De reportes reconstruidos a información en tiempo real
El punto en común de todo lo anterior es que la rentabilidad real de una distribuidora de equipo pesado solo se puede ver con claridad cuando ventas, taller, refacciones, plan piso y contabilidad comparten la misma base de información, no cuando cada área tiene su propio archivo y alguien tiene que juntarlos a mano cada mes.
Es exactamente el problema que resuelve un sistema diseñado específicamente para este tipo de operación, como SITIC Software, que integra unidades, taller, refacciones, plan piso y BI en una sola plataforma, para que la rentabilidad por unidad, por orden de servicio o por sucursal esté disponible en tiempo real y no reconstruida semanas después.
Si quieres ver cómo SITIC muestra la rentabilidad real por unidad, orden de servicio y sucursal, agenda una demostración con nuestro equipo.
Preguntas frecuentes
¿Por qué mi contabilidad muestra utilidad, pero no sé qué unidades o sucursales la generan?
Porque la contabilidad tradicionalmente agrega la información por cuenta contable y periodo, no por unidad de negocio operativa (unidad vendida, orden de servicio, sucursal).

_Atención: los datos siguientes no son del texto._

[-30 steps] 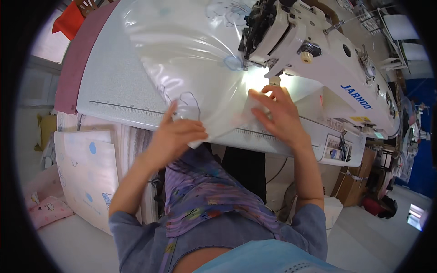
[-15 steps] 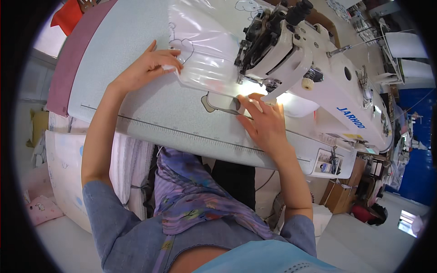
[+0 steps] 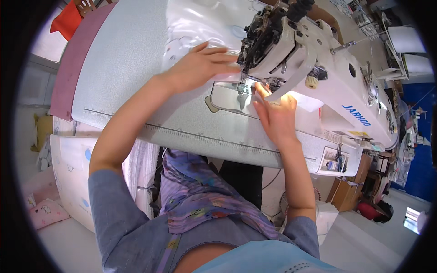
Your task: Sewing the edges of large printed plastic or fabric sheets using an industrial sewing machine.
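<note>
Left of the sewing machine (image 3: 339,86), the left hand (image 3: 200,67) lies spread on probably limp, slippery plastic sheeting (image 3: 195,25), best pinned near its edge, the half-curled right hand (image 3: 278,119) hiding any hold.

Cam's on my head, L one of a side-by-side pair: wide fisheye, facing steeply down & a bit fwd. My blue mask (image 3: 268,257) is closest to the lens, cut by the btm edge; next out comes the purple cloth (image 3: 200,200) over my lap. L hand (image 3: 200,68) & R hand (image 3: 278,120) sit farther off, approx. mid-pic, seen from above. Sewing machine (image 3: 327,73) takes the upper R; the table (image 3: 118,68) edge bows w/ the lens. Far R is squashed & small, so can't be sure what's there.
</note>
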Demonstrator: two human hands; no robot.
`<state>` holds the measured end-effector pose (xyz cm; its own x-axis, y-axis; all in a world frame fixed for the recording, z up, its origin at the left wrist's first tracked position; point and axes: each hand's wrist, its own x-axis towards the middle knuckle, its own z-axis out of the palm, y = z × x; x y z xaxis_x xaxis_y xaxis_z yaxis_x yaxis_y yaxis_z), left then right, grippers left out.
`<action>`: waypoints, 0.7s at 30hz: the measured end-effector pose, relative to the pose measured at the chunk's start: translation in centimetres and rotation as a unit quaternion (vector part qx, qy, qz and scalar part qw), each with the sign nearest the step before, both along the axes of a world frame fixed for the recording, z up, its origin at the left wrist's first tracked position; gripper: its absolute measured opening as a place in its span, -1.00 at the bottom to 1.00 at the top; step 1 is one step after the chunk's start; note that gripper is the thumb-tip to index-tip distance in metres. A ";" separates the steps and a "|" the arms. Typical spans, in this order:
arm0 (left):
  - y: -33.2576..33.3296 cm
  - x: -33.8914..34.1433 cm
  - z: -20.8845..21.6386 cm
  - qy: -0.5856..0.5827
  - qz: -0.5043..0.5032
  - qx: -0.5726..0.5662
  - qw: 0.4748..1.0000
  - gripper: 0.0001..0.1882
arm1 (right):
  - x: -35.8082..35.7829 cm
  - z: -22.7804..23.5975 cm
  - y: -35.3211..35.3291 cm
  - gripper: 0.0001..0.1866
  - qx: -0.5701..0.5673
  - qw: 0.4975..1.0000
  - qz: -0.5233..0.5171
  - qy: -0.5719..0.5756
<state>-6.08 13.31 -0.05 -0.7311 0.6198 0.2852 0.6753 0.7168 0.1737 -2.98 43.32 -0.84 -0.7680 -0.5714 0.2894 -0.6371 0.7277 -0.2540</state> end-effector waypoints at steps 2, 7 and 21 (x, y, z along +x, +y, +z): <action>0.6 3.0 0.6 0.124 0.060 -0.058 0.989 -0.58 | -0.6 0.1 0.3 -0.59 0.000 1.000 0.009 0.019; 5.6 8.3 2.9 0.068 0.102 -0.127 0.984 -0.52 | -3.7 -0.9 2.0 -0.67 0.051 0.998 -0.021 -0.024; 4.5 11.7 0.6 -0.039 0.145 0.011 0.989 -0.16 | 1.6 0.9 -0.5 -0.66 -0.101 0.986 0.130 0.004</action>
<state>5.57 17.84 0.53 -0.8972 0.3753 0.2330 0.4264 0.8734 0.2352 -1.39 42.77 0.08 -0.6002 -0.6788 0.4231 -0.7982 0.4743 -0.3714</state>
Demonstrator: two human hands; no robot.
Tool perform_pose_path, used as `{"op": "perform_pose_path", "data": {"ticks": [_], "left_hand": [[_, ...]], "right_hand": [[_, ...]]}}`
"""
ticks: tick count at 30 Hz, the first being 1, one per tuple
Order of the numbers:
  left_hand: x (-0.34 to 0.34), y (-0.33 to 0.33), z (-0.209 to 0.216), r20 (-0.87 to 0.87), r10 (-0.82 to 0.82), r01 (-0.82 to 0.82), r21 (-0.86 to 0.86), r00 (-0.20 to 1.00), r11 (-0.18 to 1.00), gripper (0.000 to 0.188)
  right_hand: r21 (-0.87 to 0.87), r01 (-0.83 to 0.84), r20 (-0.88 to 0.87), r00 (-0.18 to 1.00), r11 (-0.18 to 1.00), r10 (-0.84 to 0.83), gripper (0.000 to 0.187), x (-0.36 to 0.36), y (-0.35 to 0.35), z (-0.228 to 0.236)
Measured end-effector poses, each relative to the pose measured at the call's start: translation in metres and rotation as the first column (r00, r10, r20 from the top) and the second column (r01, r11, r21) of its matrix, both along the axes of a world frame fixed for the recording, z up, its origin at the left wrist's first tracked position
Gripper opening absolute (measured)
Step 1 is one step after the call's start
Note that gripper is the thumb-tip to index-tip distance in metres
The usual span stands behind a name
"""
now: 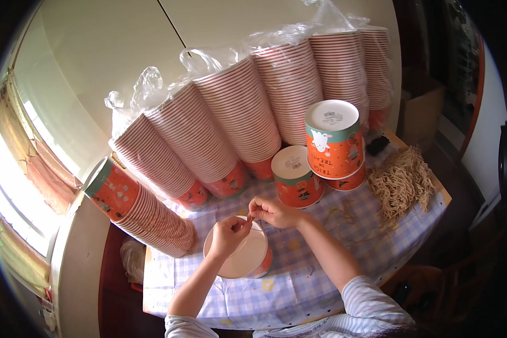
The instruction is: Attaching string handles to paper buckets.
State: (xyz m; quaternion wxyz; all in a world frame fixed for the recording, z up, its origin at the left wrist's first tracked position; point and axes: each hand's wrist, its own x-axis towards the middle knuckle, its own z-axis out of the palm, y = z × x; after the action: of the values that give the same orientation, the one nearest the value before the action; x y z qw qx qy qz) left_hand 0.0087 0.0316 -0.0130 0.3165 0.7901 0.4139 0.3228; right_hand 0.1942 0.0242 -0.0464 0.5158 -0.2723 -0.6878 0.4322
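Note:
An orange paper bucket point(256, 256) with a white inside stands mouth up in front of me on the table. Over its far rim my two hands meet, fingertips nearly touching. My left hand point(230, 235) is closed in a pinch above the bucket's mouth. My right hand point(274, 213) pinches just past the rim, to the right of the left one. Whatever lies between the fingers is too small to make out. Beyond the hands, an upside-down bucket point(296, 190) rests on the cloth, and another upturned bucket point(335, 149) sits stacked on one beneath it.
Tall nested stacks of buckets point(239, 110) in clear plastic line the table's back. A leaning bucket stack point(146, 217) stands at the left. A heap of tan cords point(401, 183) lies at the right on the checked tablecloth point(315, 276). A cardboard box point(419, 110) is behind the table.

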Motion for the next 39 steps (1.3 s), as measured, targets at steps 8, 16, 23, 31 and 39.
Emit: {"op": "perform_pose_path", "data": {"ticks": [8,16,23,31,39], "left_hand": [[-0.009,-0.026,0.020,-0.208,0.007,0.027,0.162,0.978,0.986,0.020],[-0.038,-0.068,0.029,-0.578,-0.221,0.492,0.366,0.785,0.790,0.013],[-0.099,-0.057,0.045,-0.688,-0.096,0.459,0.367,0.719,0.809,0.008],[-0.102,-0.049,0.042,-0.501,0.021,0.240,0.451,0.865,0.860,0.011],[-0.058,-0.050,0.014,-0.293,-0.149,0.146,-0.032,0.944,0.989,0.024]], "right_hand": [[-0.137,-0.204,-0.128,0.974,0.969,0.187,0.014,-0.004,0.001,-0.004],[-0.106,-0.074,0.078,0.994,0.992,0.082,0.012,-0.002,-0.008,0.005],[0.004,-0.148,0.319,0.937,0.989,0.139,0.008,-0.020,-0.023,0.027],[0.126,-0.238,0.132,0.966,0.963,0.222,0.009,-0.055,-0.029,0.020],[0.008,-0.142,0.307,0.942,0.990,0.132,0.006,-0.050,-0.032,0.024]]}}
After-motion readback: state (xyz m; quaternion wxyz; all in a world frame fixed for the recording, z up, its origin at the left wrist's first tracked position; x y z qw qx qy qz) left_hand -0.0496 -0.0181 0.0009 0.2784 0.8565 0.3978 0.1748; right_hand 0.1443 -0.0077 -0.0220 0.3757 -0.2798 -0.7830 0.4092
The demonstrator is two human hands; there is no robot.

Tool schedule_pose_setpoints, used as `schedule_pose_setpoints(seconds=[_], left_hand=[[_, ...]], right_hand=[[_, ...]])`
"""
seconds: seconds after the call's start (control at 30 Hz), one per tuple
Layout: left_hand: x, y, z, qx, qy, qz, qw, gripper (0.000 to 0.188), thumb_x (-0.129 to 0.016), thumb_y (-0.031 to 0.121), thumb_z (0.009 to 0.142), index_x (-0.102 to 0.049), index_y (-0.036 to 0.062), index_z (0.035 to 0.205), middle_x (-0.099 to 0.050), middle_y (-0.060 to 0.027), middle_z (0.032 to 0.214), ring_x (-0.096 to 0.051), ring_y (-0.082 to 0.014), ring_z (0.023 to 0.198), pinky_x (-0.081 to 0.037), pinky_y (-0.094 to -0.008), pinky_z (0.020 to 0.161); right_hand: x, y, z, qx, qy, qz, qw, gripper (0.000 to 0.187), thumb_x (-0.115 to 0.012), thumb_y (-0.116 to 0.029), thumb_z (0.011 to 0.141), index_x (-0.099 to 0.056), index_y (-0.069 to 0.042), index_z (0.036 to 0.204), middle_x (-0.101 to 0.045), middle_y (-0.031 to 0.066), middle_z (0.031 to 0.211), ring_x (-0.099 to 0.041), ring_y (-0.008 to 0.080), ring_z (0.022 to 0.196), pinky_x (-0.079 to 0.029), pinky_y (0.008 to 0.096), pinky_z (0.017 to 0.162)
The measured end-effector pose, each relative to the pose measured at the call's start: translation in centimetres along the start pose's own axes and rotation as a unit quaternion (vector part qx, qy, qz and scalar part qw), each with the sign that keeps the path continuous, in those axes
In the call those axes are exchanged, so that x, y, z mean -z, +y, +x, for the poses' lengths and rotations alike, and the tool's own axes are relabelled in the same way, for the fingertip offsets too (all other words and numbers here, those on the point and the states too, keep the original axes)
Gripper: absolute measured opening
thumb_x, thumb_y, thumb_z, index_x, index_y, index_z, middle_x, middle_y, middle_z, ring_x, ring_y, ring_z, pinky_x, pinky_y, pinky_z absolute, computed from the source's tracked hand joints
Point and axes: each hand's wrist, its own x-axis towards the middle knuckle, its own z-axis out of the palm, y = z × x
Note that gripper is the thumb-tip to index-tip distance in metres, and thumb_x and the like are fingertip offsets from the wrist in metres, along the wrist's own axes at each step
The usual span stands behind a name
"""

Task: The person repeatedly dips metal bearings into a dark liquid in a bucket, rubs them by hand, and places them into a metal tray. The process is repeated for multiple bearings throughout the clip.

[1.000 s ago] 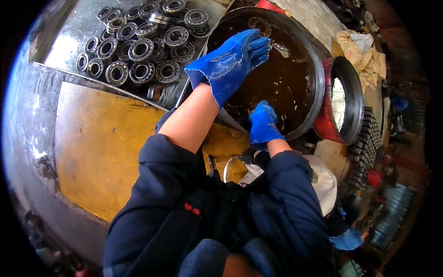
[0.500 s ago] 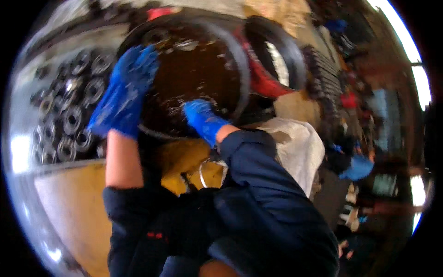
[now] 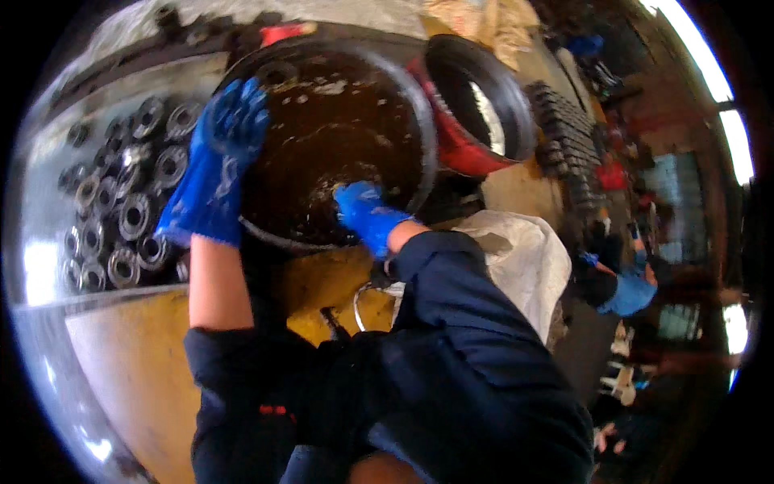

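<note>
A large round tub (image 3: 430, 133) of dark brown liquid stands in front of me, with bits of froth on its surface. My left hand (image 3: 232, 121), in a long blue glove, is at the tub's left side, its fingers stretched away from me and a little apart. No held thing shows in it. Low in the tub, right of the middle, my right hand (image 3: 364, 211) is at the liquid, also gloved in blue. Its fingers look curled, and their tips and anything in them are hidden. Ripples surround it. Several dark metal rings (image 3: 134, 214) lie left of the tub.
The rings rest on a grey metal tabletop (image 3: 50, 206). A red bucket (image 3: 468, 157) with a black rim stands right of the tub. Nearer me is a white sack (image 3: 538, 262). Stacked dark metal parts (image 3: 568, 137) lie farther right, and another person (image 3: 627, 290) is beyond.
My right hand has shifted slightly right and nearer me in the liquid, with rings of ripples around it. The left hand stays at the tub's left side, its fingers turned slightly.
</note>
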Motion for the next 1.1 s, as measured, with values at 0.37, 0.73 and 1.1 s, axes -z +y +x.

Necesitas un nivel de detalle operativo adicional, conectado a la contabilidad, no un reemplazo de ella.
¿Cómo incluyo el costo financiero del plan piso en el margen de cada unidad?
Registrando los intereses devengados por unidad, no de forma global, desde que entra al inventario hasta que se liquida, y sumándolos al costo de la unidad antes de calcular el margen de venta.
¿Qué tan seguido debería revisar la rentabilidad por sucursal?
Idealmente de forma mensual como mínimo, y semanal si el volumen de operación lo justifica. Esperar al cierre de año para descubrir que una sucursal opera en pérdida sale mucho más caro que detectarlo a tiempo.